Piecing it together there was a modest 3 per cent monthly bounce - from last month's plunge - to around 17,100 approvals in September, on a seasonally adjusted basis.

However, this wasn't enough to arrest the entrenched downtrend, with the trend in approvals now in a fairly sharp decline for both houses and units. 

The annual number of building permits remains robust at ~225,000, but with some big monthly numbers set to drop off this figure is heading towards ~200,000 soon enough. 

Moreover, many of these approvals will never see the light of day as projects are mothballed or cancelled, as evidenced by the forward-looking PCI sub-indices for apartments. 

Finally, tighter financial conditions are also now slowing non-residential approvals in Victoria, Queensland, and Western Australia, although commercial development remains as strong as an ox in Sydney. 

Asymmetrically committed

In summary, building work looks set to fall pretty much across the board. 

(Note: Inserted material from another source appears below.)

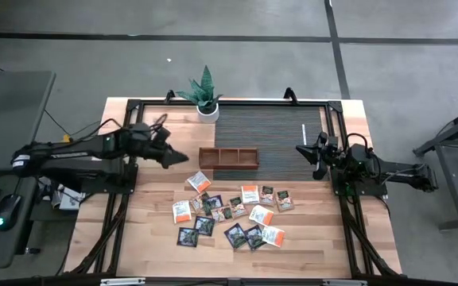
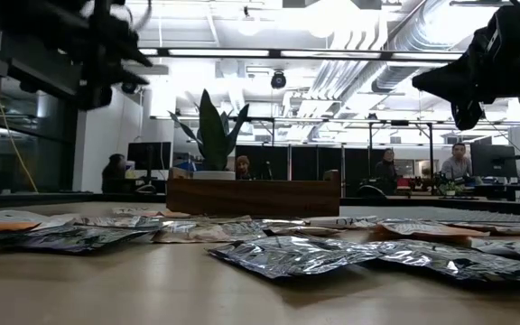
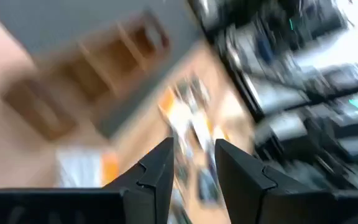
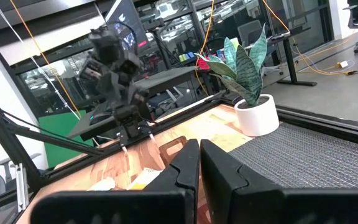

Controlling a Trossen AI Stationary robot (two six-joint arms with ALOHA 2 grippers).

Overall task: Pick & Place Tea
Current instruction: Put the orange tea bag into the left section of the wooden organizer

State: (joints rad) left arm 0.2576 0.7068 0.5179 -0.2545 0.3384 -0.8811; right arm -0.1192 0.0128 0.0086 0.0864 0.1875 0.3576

There's been some hopeful talk about the Reserve Bank 'normalising' policy, but with building approvals in decline and money growth at quarter-century lows, there's little realistic chance of that any time soon. 

If anything, expect inflation for the September quarter to miss target to the downside yet again in tomorrow's release, with the lack of faith in commitment to hitting the target...well, disturbing!

Stephen Kirchner argued in a much-discussed paper this week that low inflationary expectations have conditioned low wage growth, while citing research to suggest that lower interest rates have made little material difference to debt to disposable income ratios (quite logical when you think it through, especially after accounting for the increase in mortgage buffers and offset balances). 


Last of all, a bit of love for the ABS, an institution that puts out hundreds of releases each year with seemingly little appreciation (indeed, everyone appears so quick to be critical!).

Well, we reap what we sow. 

Let's provide more funding to this vital function - rocket surgery it's not!